Superconductivity is thought to be the result of electrons pairing up with one another to form bosons. The pairs then collapse into a single quantum state via a process called Bose-Einstein condensation and so allow electric current to flow without resistance. In conventional (low-temperature) superconductors, this pairing mechanism has been established using tunnelling spectroscopy, which reveals individual bosonic modes or phonons. But until now, no such boson-mediated electron pairing has ever been observed in high-temperature superconductors.

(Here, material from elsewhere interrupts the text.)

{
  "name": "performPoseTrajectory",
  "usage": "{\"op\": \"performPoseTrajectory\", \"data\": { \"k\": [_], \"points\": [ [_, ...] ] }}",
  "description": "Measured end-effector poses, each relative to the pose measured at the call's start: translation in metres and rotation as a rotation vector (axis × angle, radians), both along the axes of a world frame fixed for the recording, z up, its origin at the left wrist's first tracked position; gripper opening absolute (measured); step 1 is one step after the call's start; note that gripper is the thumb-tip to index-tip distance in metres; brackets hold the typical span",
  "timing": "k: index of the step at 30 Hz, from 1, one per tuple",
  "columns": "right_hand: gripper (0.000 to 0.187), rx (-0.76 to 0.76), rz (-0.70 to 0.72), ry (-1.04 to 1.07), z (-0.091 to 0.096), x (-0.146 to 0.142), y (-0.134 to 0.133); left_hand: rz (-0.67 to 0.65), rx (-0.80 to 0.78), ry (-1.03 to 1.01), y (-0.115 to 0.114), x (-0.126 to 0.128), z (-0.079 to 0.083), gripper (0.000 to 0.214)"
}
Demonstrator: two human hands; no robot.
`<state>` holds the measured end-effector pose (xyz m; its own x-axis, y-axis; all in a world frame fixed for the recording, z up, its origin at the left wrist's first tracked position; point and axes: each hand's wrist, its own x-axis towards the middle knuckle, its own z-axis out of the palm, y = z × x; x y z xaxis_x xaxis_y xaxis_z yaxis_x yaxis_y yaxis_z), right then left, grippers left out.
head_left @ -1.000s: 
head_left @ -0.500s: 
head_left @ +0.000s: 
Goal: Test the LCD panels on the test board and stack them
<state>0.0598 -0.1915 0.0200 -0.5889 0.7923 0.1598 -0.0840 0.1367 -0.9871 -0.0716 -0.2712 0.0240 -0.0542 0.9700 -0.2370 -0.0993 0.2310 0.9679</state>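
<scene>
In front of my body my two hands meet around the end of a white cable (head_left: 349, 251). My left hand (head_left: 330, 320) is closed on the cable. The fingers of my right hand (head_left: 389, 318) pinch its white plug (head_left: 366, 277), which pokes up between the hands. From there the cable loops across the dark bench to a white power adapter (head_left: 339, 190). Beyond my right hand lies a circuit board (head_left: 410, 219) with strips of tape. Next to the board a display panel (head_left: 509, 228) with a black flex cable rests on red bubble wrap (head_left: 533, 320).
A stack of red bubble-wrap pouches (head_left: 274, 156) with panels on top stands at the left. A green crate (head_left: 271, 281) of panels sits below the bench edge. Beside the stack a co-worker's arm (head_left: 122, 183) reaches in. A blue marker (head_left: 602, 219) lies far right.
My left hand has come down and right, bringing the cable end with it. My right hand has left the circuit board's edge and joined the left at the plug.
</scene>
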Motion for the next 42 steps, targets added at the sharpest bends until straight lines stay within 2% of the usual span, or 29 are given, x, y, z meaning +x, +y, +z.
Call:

Seamus Davis of Cornell University in the US and co-workers in the US and Japan have now managed to perform such measurements in the high-temperature superconductor bismuth strontium calcium copper-oxide (BSCCO) for the first time (Nature 442 546). BSCCO becomes superconducting below a temperature of about 95 K. The researchers achieved their results by measuring the energy states in the superconductor on an atomic scale. They did this by placing the tiny metal tip of a scanning tunnelling microscope above the surface of BSCCO and looking at changes in the electrical current passing between the tip and sample as the tip’s voltage was changed.

Davis and colleagues found that the current changed across the sample as the tip was moved by just a few nanometres. The result indicates that the electron-pairing mechanism varies on these tiny scales and that, contrary to conventional wisdom, there is some sort of interplay between the paired up electrons and the crystal lattice, as in low-temperature superconductors (see figures). Researchers have previously suggested that electron-electron interactions or effects connected with magnetic atoms in the material are responsible for high-temperature superconductivity.

The next challenge is to understand what role, if any, this interaction plays in the pairing mechanism of high-temperature superconductivity.